Renee also has gal pals (Busy Philipps and Aidy Bryant), women she treats badly once she believes that she’s acquired the looks of a model.

Not only does I Feel Pretty score low on credibility, but the writing/directing team of Abby Kohn and Marc Silverstein lobs a softball; I Feel Pretty has little or no bite when it comes to criticizing the cosmetics industry, media-generated standards of beauty or much else for that matter.

A man lives a nightmare

Director Lynne Ramsay obtains a frightening performance from Joaquin Phoenix in You Were Never Really Here.

Director Lynne Ramsay never has been one to comprise the brutality and dark vision of the films she makes. It’s almost as if Ramsay (Ratcacher, Morvern Callar and We Need to Talk About Kevin) dreams her films, and Ramsay’s dreams tend to be nightmarish.

Adapted from a 2013 novella by Jonathan Ames, Ramsay’s You Were Never Really Here hangs a series of unnerving sequences on a conventional spine: A hit man accepts a mission in which he must save a teenage girl from a life of child prostitution. As is sometimes the case with dark fables, You Were Never Really Here shows no great interest either in by-the-book expressions of plot or character development.

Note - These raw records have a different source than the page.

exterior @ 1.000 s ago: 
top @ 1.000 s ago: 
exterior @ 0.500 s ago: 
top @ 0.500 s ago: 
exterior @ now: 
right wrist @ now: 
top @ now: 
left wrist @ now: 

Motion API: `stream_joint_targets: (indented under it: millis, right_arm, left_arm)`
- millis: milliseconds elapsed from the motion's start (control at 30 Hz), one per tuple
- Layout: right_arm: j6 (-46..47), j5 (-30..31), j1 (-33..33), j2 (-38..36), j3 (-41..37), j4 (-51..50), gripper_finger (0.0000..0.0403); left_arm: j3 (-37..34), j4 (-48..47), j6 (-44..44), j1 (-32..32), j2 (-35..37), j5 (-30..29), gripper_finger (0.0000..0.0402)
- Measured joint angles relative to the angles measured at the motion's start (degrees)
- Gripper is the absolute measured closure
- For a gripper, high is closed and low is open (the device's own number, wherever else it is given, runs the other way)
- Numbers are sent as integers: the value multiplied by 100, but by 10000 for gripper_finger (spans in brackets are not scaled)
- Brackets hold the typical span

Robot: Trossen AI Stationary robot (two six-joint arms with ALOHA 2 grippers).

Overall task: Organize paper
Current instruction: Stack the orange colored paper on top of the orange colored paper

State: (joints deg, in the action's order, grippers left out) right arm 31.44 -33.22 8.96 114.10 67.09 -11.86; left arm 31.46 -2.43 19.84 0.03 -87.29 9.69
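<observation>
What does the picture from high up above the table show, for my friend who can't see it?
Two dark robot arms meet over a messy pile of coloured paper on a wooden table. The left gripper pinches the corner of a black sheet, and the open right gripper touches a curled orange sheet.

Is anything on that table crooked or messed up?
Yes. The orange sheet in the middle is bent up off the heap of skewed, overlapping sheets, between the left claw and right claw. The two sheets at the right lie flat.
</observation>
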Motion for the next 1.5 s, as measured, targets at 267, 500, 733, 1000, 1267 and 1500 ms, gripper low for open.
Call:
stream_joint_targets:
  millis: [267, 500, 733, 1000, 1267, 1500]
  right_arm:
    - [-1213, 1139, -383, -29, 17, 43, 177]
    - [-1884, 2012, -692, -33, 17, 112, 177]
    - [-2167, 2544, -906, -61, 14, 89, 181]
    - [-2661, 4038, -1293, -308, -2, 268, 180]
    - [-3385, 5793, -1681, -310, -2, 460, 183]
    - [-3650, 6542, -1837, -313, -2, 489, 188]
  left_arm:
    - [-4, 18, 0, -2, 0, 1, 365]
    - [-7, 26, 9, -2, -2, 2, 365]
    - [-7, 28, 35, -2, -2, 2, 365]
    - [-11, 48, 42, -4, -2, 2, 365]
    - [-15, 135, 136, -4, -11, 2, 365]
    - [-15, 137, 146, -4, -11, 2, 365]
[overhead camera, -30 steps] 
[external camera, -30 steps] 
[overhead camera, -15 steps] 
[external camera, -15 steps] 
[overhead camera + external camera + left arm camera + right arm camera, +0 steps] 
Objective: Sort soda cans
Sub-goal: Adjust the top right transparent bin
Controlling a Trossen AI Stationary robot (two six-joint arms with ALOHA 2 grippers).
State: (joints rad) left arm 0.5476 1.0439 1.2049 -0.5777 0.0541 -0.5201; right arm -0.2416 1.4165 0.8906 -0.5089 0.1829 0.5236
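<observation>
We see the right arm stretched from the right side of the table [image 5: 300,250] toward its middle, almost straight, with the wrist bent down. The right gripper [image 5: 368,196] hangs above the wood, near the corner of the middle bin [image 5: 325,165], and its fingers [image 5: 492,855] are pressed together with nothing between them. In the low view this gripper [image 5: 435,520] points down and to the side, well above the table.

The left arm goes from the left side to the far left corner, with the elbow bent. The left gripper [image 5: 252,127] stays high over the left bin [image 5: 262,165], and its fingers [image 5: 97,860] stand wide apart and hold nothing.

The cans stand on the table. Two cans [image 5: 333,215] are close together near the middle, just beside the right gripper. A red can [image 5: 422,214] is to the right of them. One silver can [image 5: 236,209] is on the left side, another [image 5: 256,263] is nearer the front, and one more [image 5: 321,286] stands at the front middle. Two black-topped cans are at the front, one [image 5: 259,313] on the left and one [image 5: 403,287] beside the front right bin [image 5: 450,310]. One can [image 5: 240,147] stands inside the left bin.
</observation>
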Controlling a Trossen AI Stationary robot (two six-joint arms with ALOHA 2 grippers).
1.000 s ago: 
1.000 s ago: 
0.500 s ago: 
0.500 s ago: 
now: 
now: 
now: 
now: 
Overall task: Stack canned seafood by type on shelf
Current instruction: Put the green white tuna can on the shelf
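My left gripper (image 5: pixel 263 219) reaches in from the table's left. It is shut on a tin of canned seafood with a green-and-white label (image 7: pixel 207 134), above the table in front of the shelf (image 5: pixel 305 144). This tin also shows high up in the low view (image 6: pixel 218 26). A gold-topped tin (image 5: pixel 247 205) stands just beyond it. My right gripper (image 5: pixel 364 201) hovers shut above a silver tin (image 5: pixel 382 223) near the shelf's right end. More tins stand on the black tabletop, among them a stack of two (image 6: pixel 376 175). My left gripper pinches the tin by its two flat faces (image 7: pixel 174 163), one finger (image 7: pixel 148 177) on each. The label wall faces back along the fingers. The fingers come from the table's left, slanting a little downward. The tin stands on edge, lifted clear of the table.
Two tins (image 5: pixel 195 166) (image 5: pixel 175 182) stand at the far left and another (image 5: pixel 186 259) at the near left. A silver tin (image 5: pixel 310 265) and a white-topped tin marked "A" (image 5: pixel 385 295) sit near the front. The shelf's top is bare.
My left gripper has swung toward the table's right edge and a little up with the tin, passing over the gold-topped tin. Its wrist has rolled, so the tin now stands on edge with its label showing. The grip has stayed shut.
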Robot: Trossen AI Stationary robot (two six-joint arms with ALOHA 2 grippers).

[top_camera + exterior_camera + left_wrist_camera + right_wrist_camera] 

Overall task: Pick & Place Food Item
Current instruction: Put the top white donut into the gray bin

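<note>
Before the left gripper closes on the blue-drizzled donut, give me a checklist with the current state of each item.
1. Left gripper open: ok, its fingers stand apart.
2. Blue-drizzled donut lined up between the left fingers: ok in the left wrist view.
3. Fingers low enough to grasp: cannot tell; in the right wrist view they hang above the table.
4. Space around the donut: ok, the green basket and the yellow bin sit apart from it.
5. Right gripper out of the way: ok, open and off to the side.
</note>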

Instead, Ramsay takes the viewer on a visual journey in which standard elements are more suggested than spelled out. Early on, we see an image of a man with a plastic bag over his head. Are we watching a murder? A suicide? Some weird act of erotic asphyxiation?

The answer: None of the above. Later, we learn that we've witnessed the re-enactment of a bizarre childhood ritual on the part of Joe, the movie’s strange and scary main character, rendered with brute physicality by Joaquin Phoenix. Phoenix seems to have enlarged himself to a point where we half wonder whether he has borrowed Gerard Depardieu’s body to play a bulky hitman who specializes in beating his prey with ball-peen hammers.

Hidden behind a thick beard, Phoenix turns the near silent Joe into the movie’s essential mystery. Using quickly inserted images, Ramsay lets us know that Joe was an abused child and a traumatized former Marine. Neither of those facts -- if that's what they can be called -- explains much about Joe, a character we’re presumably meant to accept as an existential expression of the ways in which brutality and a sense of righteousness can turn an individual psyche into a war zone.

Joe's profile hovers halfway between that of a serial killer and a fierce defender of abused girls.

Everything about Joe speaks of brooding obscurity. He lives with his aging mother (Judith Roberts) in a ratty apartment. He has no friends. He tries to smash the demons that feed on him, assaultive images that explode inside his head with the force of detonated grenades.

If you're looking for a social dimension, I suppose it’s possible to take Joe as a manifestation of the worst of a corrupted society, almost a socially induced mutation.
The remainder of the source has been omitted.